───── Data for this task ─────
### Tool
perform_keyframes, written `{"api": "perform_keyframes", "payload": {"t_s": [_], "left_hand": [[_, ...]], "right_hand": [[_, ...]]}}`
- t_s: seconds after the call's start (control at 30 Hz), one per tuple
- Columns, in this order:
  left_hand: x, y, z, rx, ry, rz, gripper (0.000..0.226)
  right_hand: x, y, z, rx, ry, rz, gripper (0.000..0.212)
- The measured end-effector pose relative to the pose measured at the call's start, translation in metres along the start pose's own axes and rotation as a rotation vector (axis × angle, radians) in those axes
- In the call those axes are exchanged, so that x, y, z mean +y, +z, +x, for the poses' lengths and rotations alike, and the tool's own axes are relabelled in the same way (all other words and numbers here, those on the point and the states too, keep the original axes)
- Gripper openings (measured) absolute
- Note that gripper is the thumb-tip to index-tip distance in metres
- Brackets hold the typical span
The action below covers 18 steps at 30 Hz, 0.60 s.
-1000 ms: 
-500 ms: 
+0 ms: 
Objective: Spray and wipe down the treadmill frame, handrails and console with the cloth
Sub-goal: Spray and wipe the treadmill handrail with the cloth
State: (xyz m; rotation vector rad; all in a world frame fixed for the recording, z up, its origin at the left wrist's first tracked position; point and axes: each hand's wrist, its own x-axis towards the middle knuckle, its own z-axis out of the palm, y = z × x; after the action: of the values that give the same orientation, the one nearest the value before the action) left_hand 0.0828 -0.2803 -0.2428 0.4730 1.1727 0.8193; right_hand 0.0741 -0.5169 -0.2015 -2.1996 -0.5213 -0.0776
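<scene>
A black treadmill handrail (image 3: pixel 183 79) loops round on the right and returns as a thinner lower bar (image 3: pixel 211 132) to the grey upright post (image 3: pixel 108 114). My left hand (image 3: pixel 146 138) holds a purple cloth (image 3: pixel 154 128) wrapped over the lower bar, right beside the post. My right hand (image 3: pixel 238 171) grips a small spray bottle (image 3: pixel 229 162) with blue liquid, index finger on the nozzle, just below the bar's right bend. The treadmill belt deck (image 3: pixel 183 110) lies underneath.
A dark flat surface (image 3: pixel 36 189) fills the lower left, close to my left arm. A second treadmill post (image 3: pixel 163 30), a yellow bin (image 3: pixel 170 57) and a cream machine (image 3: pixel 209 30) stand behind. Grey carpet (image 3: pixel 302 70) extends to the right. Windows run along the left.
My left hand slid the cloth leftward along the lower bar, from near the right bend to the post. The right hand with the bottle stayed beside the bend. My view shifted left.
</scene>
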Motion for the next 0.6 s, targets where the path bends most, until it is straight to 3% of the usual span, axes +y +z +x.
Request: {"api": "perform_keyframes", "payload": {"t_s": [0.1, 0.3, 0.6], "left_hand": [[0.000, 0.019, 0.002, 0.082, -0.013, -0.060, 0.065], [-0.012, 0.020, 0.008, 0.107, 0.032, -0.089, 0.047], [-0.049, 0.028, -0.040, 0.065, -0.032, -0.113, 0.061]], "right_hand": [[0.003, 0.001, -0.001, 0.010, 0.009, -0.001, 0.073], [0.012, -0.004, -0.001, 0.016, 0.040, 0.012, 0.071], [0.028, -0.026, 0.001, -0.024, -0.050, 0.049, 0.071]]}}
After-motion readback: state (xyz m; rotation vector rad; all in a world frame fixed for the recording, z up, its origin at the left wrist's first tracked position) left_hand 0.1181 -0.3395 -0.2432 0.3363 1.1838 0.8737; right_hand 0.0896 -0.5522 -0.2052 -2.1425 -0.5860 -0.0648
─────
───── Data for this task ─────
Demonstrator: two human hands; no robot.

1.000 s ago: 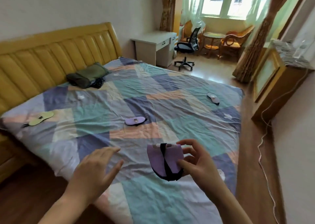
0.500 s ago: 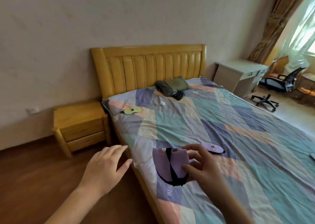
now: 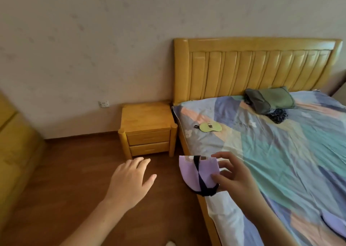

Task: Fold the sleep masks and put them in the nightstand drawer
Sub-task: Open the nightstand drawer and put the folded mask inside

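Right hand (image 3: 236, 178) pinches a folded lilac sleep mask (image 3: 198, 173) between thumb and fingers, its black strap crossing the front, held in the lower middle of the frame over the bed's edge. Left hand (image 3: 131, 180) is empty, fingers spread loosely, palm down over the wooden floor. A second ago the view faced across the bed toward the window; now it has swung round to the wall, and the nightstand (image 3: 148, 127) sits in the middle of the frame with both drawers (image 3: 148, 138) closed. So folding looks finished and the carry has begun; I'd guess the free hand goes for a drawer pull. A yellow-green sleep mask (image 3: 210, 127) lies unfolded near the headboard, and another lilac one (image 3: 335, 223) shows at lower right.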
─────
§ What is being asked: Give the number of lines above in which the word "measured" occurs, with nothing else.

§ Reply to the exercise: 2